Кирилл уронил спиннинг и пригнулся. Человек в лесу сделал шаг и опять застыл. Кирилл выглянул из-за куста: справа он увидел спину женщины, одетой в синий старинный сарафан. Женщина уходила, не оглядываясь, бесшумно. Белый головной платок мелькал между деревьями.
— Эй! — Бросив спиннинг, Кирилл пошел за незнакомкой. В нем вдруг разгорелось любопытство — захотелось догнать, схватить за руку, увидеть лицо. Он почему-то верил, что это красивая девушка. Но стоило ему шагнуть под полог темного елового леса, и он по колено провалился в моховую подушку. Нога подвернулась, он упал, едва не выстегнув себе глаз колючей веткой.
— Кирилл, ты где?!
На берег вышел Максим и остановился, разыскивая глазами Кирилла. На плече у него висело двуствольное охотничье ружье, в руках он держал спиннинг и сачок, а на ремне — подсумок с пойманной рыбой и снастями.
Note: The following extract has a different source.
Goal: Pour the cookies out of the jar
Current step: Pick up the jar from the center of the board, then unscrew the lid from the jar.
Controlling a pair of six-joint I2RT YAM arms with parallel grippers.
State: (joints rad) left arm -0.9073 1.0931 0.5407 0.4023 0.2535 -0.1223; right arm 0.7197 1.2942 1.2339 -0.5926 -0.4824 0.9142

Кирилл, стоя на коленях, обвел глазами лес: женщины нигде не было. Она исчезла, как бесплотный дух или видение. По верхушкам сосен прошумел ветер, и снова на тайгу пала тишина — цельная, клейкая, ничем не нарушаемая, кроме дыхания и голосов двух пришлых из города.
— Что-то потерял? — спросил Максим. Он, наконец, увидел приятеля и, улыбаясь, подошел к нему. — Или, может, нашел?
Кирилл стряхнул нескольких деловитых муравьев, которые уже отправились обследовать новооткрытые континенты его рук и штанов, и встал.
— Здесь кто-то был. Девка какая-то, — сказал он. — Где-то тут прячется. Но я ее видел.
Максим задрал брови вверх, неопределенно хмыкнул.
— Странная какая-то девица, — сказал Кирилл. Он поднял свой спиннинг и сделал несколько шагов в ту сторону, где, как ему показалось, он видел девушку.
— А это что такое? Смотри-ка!
Максим подошел. Кирилл разглядывал серый ствол давно погибшего дерева: на высохшей коре лиственницы кто-то вырезал узор из последовательно расположенных полос, крестов и кругов. При этом светлую древесину в узоре закрасили чем-то багровым.
— Ягодный сок? — предположил Максим. — Или краска.
— Или кровь, — сказал Кирилл и огляделся. — Надо бы найти эту деваху, потолковать с ней. Не видел, куда она могла побежать? Как думаешь?
Максим пожал плечами.
— А мне показалось — туда.
Кирилл махнул рукой в сторону огромной черной ели, обвешанной серебристым лишайником.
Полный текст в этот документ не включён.